Excellent! Well, actually it's not obviously, but there is hope .....

Could you test the patch on the below bug please?

https://bugs.gentoo.org/show_bug.cgi?id=124543

I cannot replicate it and no-one can tell me if it works or not   :Confused: 

----------

## ascompltd

 *UberLord wrote:*   

> Excellent!

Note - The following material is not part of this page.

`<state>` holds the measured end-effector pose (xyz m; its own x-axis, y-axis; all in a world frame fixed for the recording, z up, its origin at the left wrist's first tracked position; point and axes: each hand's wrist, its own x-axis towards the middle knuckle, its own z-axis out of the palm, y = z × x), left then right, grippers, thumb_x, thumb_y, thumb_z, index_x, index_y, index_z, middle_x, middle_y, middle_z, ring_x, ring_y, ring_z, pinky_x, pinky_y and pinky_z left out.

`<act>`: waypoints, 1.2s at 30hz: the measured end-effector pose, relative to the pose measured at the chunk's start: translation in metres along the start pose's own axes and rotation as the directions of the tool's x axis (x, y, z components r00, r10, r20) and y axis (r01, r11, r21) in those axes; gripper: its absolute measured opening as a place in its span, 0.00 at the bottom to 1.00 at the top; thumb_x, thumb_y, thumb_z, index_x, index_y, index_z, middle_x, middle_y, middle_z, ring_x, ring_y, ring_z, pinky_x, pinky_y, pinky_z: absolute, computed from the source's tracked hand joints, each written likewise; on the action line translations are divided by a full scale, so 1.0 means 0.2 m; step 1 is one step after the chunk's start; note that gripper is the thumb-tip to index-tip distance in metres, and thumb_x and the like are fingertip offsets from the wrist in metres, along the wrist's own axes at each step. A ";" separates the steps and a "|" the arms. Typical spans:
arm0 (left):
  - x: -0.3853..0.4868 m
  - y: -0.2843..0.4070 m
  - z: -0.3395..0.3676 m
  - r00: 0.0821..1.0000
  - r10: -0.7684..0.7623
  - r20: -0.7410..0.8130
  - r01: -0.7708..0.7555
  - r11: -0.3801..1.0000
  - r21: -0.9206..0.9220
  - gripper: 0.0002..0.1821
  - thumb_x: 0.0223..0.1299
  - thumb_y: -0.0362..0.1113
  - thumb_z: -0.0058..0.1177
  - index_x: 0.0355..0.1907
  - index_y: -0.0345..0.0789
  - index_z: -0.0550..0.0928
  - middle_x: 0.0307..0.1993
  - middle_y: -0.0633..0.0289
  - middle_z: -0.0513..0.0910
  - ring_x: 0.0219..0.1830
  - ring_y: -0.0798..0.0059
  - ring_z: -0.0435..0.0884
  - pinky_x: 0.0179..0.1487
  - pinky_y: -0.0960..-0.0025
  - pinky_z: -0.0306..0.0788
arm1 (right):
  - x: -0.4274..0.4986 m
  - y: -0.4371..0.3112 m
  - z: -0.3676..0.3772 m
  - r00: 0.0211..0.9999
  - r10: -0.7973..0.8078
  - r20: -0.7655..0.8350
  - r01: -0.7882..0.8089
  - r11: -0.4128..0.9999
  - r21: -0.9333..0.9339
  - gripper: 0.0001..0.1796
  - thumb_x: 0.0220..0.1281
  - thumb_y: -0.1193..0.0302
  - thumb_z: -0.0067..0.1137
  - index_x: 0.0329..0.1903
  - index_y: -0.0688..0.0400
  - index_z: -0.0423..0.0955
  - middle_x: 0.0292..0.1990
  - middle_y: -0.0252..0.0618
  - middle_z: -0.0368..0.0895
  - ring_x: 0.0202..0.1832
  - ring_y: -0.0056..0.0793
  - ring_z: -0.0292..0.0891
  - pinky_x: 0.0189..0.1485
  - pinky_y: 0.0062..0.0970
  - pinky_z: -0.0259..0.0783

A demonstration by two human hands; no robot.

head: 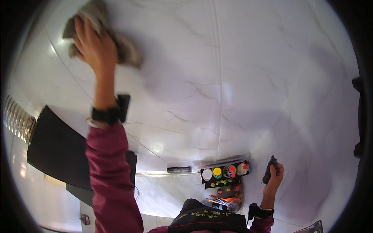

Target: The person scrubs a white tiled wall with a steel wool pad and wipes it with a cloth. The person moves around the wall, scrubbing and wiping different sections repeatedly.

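High on the left, my left hand (97, 48) is spread over a bunched grey-brown cloth (128, 54) against a glossy white marble-patterned wall (180, 87). The cloth is blurred, and part of it is hidden under the palm and fingers. Lower right, my right hand (273, 179) pinches a dark, rough scouring pad (267, 174), probably steel wool, between thumb and fingers. It is close to the wall surface; contact cannot be made out. Both wrists carry black strapped devices over maroon sleeves.
A black rack (225, 171) with several bottles and jars hangs low near the middle. Below it are ladles and other utensils (228, 202). A large black panel (61, 148) stands at the left, near a ribbed shiny object (17, 119). A dark wall fitting (179, 169) sits left of the rack.
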<state>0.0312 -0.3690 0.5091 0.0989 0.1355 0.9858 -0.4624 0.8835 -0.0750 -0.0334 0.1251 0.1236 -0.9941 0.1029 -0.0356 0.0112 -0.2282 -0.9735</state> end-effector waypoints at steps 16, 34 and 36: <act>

Well, actually it's not obviously, but there is hope .....
> 
> Could you test the patch on the below bug please?
> 
> https://bugs.gentoo.org/show_bug.cgi?id=124543
> ...

 

UberLord

Thanks for your help with this matter.  Can you please walk me through application of the patch (feeling decidedly dim today)

----------

## UberLord

Save the patch on the bug as /tmp/dhcpcd.patch

cd /usr/portage/net-misc/dhcpcd

edit the 2.0.2 ebuild

in the src_unpack() function put this after cd "${S}"

epatch /tmp/dhcpcd.patch

Then emerge dhcpcd again, and it's patched.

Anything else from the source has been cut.